# Steam powered critters



## Kactiguy (Dec 11, 2007)

Something a bit different. I work as a children's book illustrator for a living, but sometimes for fun I paint things that I enjoy, just for the heck of it. Here are a couple steam related paintings that I did a while back. Strange, I know, but that is what can happen when my imagination gets loose. Someday I'd like to do a working sculpture of something similar... hmmm...someday. Anyway, I thought you might like to see. Enjoy.


----------



## cfellows (Dec 11, 2007)

Kactiguy, your links aren't working?

Thx...
Chuck


----------



## Kactiguy (Dec 11, 2007)

Do you mean the links to the photos? They show up for me and seem to work fine. If it is still a problem I can it try a different way.


----------



## cfellows (Dec 11, 2007)

The photos aren't showing. Just a box with a red X in the middle.

Thx...
Chuck


----------



## Bogstandard (Dec 11, 2007)

Piccies showing ok here.

Very constructive imagination you have there K.
Now if you could just get them into metal that would astound us all.
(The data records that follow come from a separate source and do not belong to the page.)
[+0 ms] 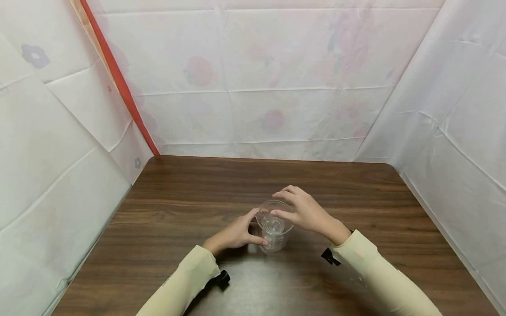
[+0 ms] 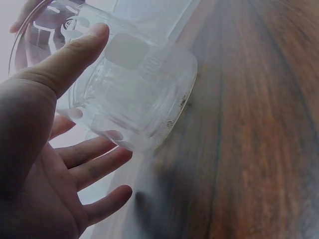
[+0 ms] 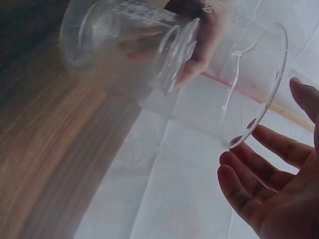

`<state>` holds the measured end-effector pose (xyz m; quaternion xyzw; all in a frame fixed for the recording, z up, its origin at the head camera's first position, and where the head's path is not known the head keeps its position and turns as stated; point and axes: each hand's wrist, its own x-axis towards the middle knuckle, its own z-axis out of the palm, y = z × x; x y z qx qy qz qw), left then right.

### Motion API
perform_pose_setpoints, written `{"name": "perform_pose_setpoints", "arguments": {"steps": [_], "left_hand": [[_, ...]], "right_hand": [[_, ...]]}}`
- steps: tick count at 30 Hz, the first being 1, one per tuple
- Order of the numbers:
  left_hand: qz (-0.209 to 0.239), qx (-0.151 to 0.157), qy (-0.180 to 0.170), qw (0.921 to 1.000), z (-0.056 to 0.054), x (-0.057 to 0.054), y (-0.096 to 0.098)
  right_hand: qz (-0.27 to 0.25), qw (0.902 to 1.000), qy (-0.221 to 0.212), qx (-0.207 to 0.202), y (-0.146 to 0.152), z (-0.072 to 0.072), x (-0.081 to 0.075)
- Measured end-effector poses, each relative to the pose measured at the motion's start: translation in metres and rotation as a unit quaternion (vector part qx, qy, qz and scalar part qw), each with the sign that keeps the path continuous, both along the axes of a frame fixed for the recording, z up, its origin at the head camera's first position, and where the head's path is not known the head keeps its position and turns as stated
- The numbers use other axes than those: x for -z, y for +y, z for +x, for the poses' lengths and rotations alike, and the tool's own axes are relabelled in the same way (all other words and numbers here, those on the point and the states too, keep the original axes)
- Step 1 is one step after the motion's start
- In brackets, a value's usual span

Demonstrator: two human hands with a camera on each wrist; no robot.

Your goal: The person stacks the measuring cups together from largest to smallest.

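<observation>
Near the middle of the wooden table stands a large clear glass beaker [image 1: 281, 240] with a pouring lip. A smaller glass vessel [image 3: 174, 59] is nested inside it, its rim well below the beaker's rim. My left hand [image 1: 237, 232] holds the beaker from the left, thumb across the near side and fingers behind. In the left wrist view, a pale label patch and printed marks show on the beaker wall [image 2: 134, 94]. My right hand [image 1: 306, 210] hovers over the beaker's right rim, fingers spread, gripping nothing; in the right wrist view its fingertips [image 3: 232, 177] are right at the rim.
The brown wood-grain table [image 1: 178, 193] reaches back to a white patterned curtain [image 1: 245, 74]. White sheeting also hangs at the left and right sides, and a red strip [image 1: 118, 79] runs down the back left corner. Black wrist-camera mounts [image 1: 223, 278] protrude below the sleeves.
</observation>
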<state>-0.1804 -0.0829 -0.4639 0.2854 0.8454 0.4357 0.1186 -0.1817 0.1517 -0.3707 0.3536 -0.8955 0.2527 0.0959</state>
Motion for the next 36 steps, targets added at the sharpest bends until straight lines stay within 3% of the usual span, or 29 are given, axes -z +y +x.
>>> {"name": "perform_pose_setpoints", "arguments": {"steps": [16, 36], "left_hand": [[-0.002, 0.002, 0.003, 1.0000, 0.000, 0.001, 0.001], [0.038, -0.002, 0.008, 0.9992, -0.001, -0.004, 0.001]], "right_hand": [[-0.013, 0.9917, -0.128, 0.012, 0.021, 0.002, 0.017], [-0.032, 0.9857, -0.165, -0.007, 0.030, 0.005, 0.033]]}}
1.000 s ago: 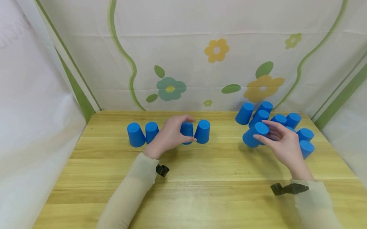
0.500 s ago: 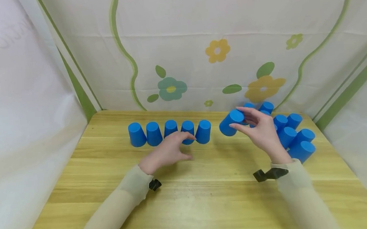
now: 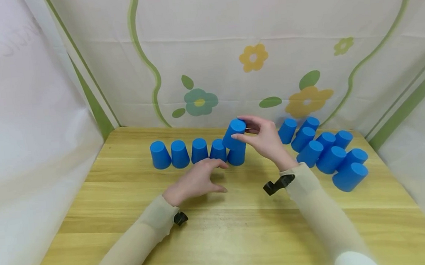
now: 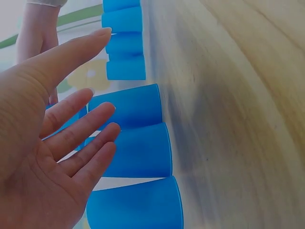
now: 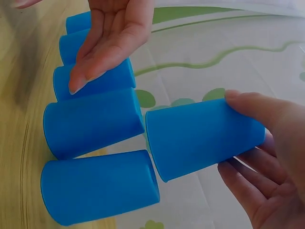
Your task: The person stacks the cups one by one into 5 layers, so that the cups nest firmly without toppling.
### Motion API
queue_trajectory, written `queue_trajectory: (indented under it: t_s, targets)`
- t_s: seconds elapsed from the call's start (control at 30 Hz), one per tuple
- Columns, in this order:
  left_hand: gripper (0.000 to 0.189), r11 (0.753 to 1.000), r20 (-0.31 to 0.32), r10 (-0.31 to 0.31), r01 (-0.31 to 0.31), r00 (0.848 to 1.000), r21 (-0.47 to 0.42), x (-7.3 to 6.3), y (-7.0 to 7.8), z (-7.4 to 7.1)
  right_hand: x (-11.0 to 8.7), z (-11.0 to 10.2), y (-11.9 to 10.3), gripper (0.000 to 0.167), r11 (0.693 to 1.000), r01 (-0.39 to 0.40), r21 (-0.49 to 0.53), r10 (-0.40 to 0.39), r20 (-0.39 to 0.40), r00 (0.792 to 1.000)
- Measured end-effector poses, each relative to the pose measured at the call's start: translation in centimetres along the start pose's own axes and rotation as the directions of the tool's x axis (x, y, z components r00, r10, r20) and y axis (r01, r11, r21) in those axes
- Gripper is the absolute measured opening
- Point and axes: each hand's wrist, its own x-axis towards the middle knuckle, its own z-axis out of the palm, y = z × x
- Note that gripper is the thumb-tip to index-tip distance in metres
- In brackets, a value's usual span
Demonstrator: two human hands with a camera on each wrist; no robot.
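Note:
Several blue cups stand upside down in a row, among them a leftmost cup (image 3: 160,155) and a right end cup (image 3: 237,155). My right hand (image 3: 265,138) grips another blue cup (image 3: 233,134) near its closed end, thumb on one side and fingers on the other. That cup (image 5: 202,140) hangs just above the right end of the row, mouth downward and slightly tilted. In front of the row my left hand (image 3: 197,181) hovers with thumb and fingers spread, nothing between them. The left wrist view shows its fingers (image 4: 78,129) apart, before the cups.
On the right of the wooden table (image 3: 236,239) several more blue cups stand upside down in a cluster, with one front cup (image 3: 350,177) nearest me. A printed fabric backdrop (image 3: 206,58) rises behind the table, and white fabric (image 3: 29,142) closes the left side.
My right hand has carried a cup from the right cluster leftward, up over the row's right end. My left hand has let go of a cup in the row and drawn back toward me.

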Motion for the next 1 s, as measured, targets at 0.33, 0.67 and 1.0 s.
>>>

Chuck, maybe have a word with Mike, he may be able to help. It just might be one of your settings.


John


----------



## Kactiguy (Dec 11, 2007)

I re-linked them in a new place. I think that should work.


----------



## cfellows (Dec 11, 2007)

I can see them now... Thanks!

Very imaginative.

Chuck


----------



## Powder keg (Dec 11, 2007)

Great paintings!!! We'll have to try and get together and visit with Birk someday? I really want to get over there and see him again.


----------